Com o falecimento de um dos cotitulares de conta-corrente conjunta solidária, o saldo existente deve ser objeto de inventário e partilha entre os herdeiros, aplicando-se a pena de sonegados ao cotitular que, com dolo ou má-fé, ocultar valores.
A Terceira Turma do Superior Tribunal de Justiça (STJ) aplicou esse entendimento para determinar que um homem restituísse ao espólio do irmão 50% (cinquenta por cento) do saldo existente na conta-corrente que mantinham juntos.
O recurso especial teve origem em ação de sonegados ajuizada pelo espólio, na qual pleiteou a restituição e colação de 50% (cinquenta por cento) do saldo bancário existente na conta-corrente conjunta, sob a alegação de que o irmão sobrevivente teria dolosamente ocultado o valor depois da morte. Na ação judicial, o espólio pedia também que o cotitular perdesse o direito à partilha desse valor.
A ação judicial foi parcialmente procedente em primeira instância, porém o Tribunal de Justiça do Rio Grande do Sul (TJRS) entendeu que os irmãos assinaram termo de solidariedade, estabelecendo que a conta poderia ser movimentada e encerrada isoladamente por qualquer um deles.

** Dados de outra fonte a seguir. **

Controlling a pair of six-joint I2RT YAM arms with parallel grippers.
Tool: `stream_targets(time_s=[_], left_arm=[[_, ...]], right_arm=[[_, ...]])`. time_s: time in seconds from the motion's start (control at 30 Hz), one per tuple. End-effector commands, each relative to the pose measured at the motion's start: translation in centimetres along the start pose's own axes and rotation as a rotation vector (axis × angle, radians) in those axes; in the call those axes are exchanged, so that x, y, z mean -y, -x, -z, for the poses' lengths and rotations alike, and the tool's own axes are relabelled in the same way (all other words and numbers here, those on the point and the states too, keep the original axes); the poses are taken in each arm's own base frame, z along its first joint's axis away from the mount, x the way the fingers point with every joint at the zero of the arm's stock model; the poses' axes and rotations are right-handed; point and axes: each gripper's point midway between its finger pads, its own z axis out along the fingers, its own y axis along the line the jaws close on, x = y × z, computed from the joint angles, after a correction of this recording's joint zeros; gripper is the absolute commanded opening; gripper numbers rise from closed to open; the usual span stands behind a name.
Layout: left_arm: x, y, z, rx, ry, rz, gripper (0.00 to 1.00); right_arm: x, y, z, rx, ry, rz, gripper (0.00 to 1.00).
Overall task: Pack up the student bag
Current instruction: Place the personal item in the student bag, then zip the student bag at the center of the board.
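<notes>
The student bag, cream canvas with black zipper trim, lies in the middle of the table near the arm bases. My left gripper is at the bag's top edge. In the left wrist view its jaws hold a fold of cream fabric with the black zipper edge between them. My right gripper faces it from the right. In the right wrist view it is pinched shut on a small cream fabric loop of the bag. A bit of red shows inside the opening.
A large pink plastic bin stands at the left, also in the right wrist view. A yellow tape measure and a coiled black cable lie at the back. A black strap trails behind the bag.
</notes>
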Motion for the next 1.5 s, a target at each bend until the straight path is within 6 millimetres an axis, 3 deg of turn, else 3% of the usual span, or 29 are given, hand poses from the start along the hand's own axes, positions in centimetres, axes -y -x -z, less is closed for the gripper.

Concluiu que o todo passou a pertencer a qualquer um deles, razão pela qual o valor poderia ser levantado somente por um sem a necessidade de posterior inclusão na partilha de bens decorrente do falecimento.
Conta solidária
A relatora do recurso no Superior Tribunal de Justiça, ministra Nancy Andrighi, explicou que existem duas espécies de conta-corrente bancária: a individual (ou unipessoal), em que há um único titular que a movimenta por si ou por meio de procurador; e a coletiva (ou conjunta), cuja titularidade é de mais de uma pessoa.
De acordo com ela, esta última pode ser fracionária, sendo movimentada apenas por todos os titulares; ou solidária, em que qualquer um dos titulares pode movimentar a integralidade dos fundos disponíveis, em decorrência da solidariedade dos correntistas especificamente em relação à instituição financeira mantenedora da conta, porém não em relação a terceiros, “sobretudo porque a solidariedade, na forma do artigo 265 do Código Civil, somente decorre da lei ou do contrato, e não se presume”.
Ao citar precedentes sobre o tema, a ministra destacou que “o cotitular de conta-corrente conjunta não pode sofrer constrição em virtude de negócio jurídico celebrado pelo outro cotitular e por ele inadimplido, podendo, nessa hipótese, comprovar os valores que compõem o patrimônio de cada um e, na ausência ou na impossibilidade de prova nesse sentido, far-se-á a divisão do saldo de modo igualitário”.
Para a ministra, esse mesmo entendimento deve ser aplicado na hipótese de superveniente falecimento de um dos cotitulares da conta conjunta. “A atribuição de propriedade exclusiva sobre a totalidade do saldo em razão de uma solidariedade que, repise-se, apenas existe entre correntistas e instituição bancária, representaria grave ofensa aos direitos sucessórios dos herdeiros necessários, de modo que a importância titularizada pelo falecido deverá, obrigatoriamente, constar do inventário e da partilha”, afirmou.
Direitos sucessórios
O espólio ainda questionou a titularidade dos valores depositados na conta conjunta, porém, diante da ausência de esclarecimento sobre a matéria fática, havendo dúvidas sobre a propriedade do valor, a ministra entendeu que deve incidir a presunção de que o saldo existente ao tempo do falecimento pertencia a ambas as partes em igualdade de condições – razão pela qual o valor deverá ser dividido em cotas idênticas.
Quanto à aplicação da pena de sonegados, Nancy Andrighi lembrou que o Superior Tribunal de Justiça já decidiu que a aplicação dessa penalidade exige prova de má-fé ou dolo na ocultação de bens que deveriam ser trazidos à colação. Na hipótese dos autos, a relatora afastou a incidência da pena, uma vez que não havia prova segura da autoria e da propriedade dos depósitos realizados na conta conjunta, razão pela qual não seria razoável atribuir ao cotitular a prática de ato doloso, fraudulento ou de má-fé.